The house had no roof, and the sun was a light spot, low in the smoke-filled sky. Jenny crawled to the shattered frame where the picture window had once been. Grit and ash permeated the carpet, itching at her palms; the air tasted oily in the back of her throat, and it burned her nose to breathe. From the window, she could see smoke rising from several ruined houses, but no flame.
The humming grew louder.
Jenny pushed back out of sight, then drew herself in tightly. I’m a little stone, she thought. They can’t see me if I’m just a little stone.
The alien craft, with glassy-eyed monitors gyrating this way and that, stepped between her and her father. Jenny stared through a crack in the wall. None of their vessels looked right. They were too broad at the top, inverted pyramids slapped together with wrinkled metal, supported by six spindly legs. They should tip over.
“Don’t be scared,” she murmured. The vessel stopped. It lowered itself until its narrow base almost touched the street, while its mirrored legs reached above its top, as if the machine had been modeled on a cricket. The metal eyes rotated in their sockets. Jenny trembled, holding the dog close.
After a long moment, the machine stood tall and resumed its march down the street.
Jenny peeked both ways, then beckoned Dad across. He stepped gingerly over glass shards on the sidewalk before crossing the asphalt, bent double, holding his book close.
“It almost got us,” Dad said. “If you hadn’t stopped me, I’d have been in the street.” He squeezed the book to his chest.
“No it didn’t. We just have to be careful.” But she couldn’t tell if he had heard. His focus, like it had been more and more over the last few days, was on some middle distance. Hardly ever on her.

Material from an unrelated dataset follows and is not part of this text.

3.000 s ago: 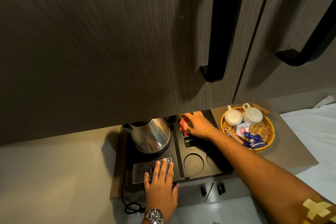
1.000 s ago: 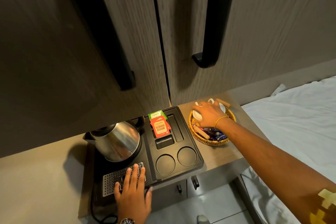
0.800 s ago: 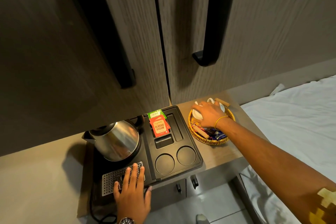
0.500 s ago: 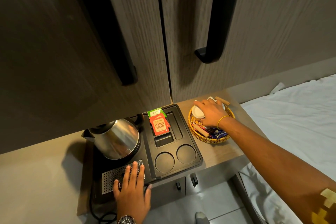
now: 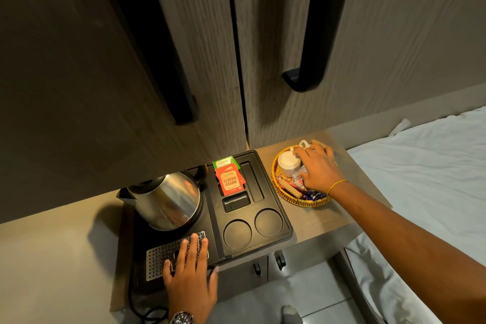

Dad cleared rotten sheet rock off the floor before sitting down on the carpet so stained that Jenny had no idea what color it had once been. He leaned against the remains of a couch, its stuffing bursting from a dozen places, oozing a mildewy, fetid smell. Robbie sniffed at it, decided there were no rats, then put his snout on his front paws.
He was a white dog with black patches and a black head. When Mom gave her to Jenny, she’d said he would be “medium sized,” but he turned out rather small. She’d brought him home in a shoe box from the small animal clinic she ran. A mix between a spaniel and a terrier. Short haired. Prone to running circuits around Jenny’s back yard that wore ruts eventually. When Jenny still had a back yard.
Dad shifted uncomfortably against the couch.
Jenny said, “Does it hurt?”
He moved his shoulder. The bandages under his jacket gave him a humped look. “It’s fine. If we find a doctor, it will be fine. But I need to rest. Can I rest, Delaney?”
Jenny winced. “I’m Jenny, Dad. Sure, take a nap.”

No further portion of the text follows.